Thursday, 23 August 2018

Internet worries.

I occasionally find small nuggets of joy in flicking through the outer regions of news in various apps.
I have never really been convinced by Instagram. It’s not something I use myself ...knowingly. It seems to have a mind of its own though and I find pics on it of people I know vaguely but haven’t bothered to befriend.
But yesterday was different.
Flicking idly through scenes of local beauty spots, old friends, people I’ve married in the past, christenings etc...it has never occurred to me to wonder how it knows that I have a connection to the people it features.
But yesterday was different. I found a page entitled "Anvils on line."
What? Flicking through several pages I found the solution.
The man selling the anvils was my stepson Robin, one of the few living blacksmiths .
I know how I know him but how does Instagram? We no longer share a name.
I don’t see much of Robin these days but I am still in touch obviously.....
He looks pretty rugged in the pics...
As one of the last remaining black smiths he has collected anvils and all the other heavy duty stuff needed for making things out of iron. But how does Instagram know that I know him?
During the time when the Lancashire moors were burning I worried about him and his wife because that’s where they live.
All is well now.

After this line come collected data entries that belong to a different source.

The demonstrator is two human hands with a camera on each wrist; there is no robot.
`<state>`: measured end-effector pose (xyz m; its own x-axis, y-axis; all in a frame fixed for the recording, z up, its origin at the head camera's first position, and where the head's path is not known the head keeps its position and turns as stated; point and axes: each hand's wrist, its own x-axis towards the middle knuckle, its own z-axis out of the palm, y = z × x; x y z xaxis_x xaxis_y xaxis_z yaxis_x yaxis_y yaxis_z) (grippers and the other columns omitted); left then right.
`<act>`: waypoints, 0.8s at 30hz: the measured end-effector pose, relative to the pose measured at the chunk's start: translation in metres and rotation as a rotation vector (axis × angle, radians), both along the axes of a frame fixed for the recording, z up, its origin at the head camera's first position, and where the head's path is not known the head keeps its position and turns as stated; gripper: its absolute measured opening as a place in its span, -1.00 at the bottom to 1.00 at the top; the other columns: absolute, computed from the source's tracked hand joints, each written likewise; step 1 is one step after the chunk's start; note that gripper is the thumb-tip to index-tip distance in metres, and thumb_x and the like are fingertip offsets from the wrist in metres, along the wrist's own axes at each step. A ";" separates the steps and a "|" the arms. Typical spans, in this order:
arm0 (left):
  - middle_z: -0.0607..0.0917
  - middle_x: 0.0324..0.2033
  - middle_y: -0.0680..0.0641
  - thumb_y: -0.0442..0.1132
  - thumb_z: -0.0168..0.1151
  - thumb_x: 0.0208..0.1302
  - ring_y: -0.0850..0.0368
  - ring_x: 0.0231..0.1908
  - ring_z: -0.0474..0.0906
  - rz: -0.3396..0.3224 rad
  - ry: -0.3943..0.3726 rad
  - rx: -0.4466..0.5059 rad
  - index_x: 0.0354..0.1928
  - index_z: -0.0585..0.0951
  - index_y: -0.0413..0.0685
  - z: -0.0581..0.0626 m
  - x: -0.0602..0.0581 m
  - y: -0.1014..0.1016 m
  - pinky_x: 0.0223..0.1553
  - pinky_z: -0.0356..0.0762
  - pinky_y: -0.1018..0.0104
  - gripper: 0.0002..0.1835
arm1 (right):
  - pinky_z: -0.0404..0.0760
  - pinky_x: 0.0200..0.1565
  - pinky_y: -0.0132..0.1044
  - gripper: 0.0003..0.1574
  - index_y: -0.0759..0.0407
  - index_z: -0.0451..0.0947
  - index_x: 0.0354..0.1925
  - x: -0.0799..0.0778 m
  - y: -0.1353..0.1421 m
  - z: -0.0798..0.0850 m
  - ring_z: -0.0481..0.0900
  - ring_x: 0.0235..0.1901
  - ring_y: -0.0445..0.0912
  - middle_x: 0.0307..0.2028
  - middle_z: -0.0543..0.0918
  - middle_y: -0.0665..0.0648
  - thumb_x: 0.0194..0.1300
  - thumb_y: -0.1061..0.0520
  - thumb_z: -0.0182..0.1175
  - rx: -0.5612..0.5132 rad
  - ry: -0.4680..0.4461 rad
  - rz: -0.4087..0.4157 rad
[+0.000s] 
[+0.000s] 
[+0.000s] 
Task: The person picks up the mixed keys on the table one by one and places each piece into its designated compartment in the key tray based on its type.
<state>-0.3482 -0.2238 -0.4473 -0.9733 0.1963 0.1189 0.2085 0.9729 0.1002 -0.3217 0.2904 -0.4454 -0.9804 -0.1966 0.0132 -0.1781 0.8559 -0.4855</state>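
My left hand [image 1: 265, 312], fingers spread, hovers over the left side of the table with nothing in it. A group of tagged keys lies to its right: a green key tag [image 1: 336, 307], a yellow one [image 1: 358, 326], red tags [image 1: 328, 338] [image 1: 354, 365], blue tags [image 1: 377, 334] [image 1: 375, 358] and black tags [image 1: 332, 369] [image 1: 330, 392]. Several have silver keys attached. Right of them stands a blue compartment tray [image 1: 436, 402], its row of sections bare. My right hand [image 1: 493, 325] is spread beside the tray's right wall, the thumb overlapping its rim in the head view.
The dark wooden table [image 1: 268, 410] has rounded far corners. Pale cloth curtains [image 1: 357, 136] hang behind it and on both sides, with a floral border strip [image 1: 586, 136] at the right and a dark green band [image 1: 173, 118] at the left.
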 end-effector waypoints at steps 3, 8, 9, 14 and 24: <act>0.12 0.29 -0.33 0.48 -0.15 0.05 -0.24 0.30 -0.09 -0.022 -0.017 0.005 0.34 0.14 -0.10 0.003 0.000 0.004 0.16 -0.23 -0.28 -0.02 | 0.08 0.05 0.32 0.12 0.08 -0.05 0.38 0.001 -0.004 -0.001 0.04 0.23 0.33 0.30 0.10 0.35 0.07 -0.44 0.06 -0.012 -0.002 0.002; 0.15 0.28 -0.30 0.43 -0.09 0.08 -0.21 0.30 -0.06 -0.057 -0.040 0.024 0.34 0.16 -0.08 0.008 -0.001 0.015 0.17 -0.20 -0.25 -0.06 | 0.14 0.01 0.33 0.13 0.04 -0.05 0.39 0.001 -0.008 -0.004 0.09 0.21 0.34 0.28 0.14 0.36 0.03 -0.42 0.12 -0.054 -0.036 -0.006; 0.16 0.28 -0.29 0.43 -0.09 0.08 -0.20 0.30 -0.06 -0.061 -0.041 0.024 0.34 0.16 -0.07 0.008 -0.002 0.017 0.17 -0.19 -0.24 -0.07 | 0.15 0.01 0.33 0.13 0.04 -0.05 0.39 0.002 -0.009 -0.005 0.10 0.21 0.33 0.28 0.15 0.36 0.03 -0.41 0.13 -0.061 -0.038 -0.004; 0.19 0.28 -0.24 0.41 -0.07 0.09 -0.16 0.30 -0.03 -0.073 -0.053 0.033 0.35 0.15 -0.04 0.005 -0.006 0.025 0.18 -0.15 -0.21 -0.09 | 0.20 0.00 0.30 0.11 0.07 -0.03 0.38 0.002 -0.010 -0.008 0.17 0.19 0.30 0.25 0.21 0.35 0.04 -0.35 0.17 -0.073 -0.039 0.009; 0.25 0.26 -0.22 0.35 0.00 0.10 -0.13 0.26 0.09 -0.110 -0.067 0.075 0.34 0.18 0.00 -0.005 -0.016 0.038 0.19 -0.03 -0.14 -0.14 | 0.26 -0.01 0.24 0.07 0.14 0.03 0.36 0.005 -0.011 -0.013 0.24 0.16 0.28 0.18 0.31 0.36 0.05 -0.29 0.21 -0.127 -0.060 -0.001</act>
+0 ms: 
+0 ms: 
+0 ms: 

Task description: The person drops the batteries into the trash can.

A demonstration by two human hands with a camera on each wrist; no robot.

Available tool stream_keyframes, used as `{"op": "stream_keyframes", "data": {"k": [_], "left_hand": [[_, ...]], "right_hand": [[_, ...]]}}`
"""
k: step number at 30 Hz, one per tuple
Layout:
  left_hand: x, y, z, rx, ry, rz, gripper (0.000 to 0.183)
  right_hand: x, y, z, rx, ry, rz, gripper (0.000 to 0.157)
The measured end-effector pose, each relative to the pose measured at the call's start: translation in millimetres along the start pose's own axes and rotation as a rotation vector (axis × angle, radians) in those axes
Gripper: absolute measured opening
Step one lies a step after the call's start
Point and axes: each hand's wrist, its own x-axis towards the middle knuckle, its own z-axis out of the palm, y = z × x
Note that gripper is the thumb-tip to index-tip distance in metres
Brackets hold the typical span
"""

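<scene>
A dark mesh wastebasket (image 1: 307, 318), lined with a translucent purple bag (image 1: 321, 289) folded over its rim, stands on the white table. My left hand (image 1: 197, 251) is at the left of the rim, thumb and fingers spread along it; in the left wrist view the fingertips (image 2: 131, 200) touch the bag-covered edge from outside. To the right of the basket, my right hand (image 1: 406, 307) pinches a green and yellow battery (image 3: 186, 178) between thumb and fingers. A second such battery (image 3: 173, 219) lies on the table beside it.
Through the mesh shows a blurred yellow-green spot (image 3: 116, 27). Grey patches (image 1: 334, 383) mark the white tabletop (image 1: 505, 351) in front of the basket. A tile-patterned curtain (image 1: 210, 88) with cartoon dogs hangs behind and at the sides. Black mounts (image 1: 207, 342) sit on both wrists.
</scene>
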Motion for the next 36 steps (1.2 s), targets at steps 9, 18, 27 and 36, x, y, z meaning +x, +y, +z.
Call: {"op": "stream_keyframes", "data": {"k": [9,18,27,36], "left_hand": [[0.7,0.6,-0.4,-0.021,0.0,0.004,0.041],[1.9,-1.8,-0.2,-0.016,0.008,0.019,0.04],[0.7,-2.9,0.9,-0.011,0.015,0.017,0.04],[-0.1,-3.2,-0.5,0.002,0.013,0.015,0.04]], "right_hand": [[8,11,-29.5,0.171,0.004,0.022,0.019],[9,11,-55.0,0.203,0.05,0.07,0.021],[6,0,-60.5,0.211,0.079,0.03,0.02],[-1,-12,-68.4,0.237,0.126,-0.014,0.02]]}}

They have had some rain thankfully but it doesn’t answer the question of how Instagram knows that photos of Robin would be of interest to me!
It’s brought the whole worry about how much we entrust to the internet without really understanding how it acquires this knowledge, back to the surface.
It’s unsettling to think that machines are collecting information you think is only known to you.
I clearly need to be much more careful.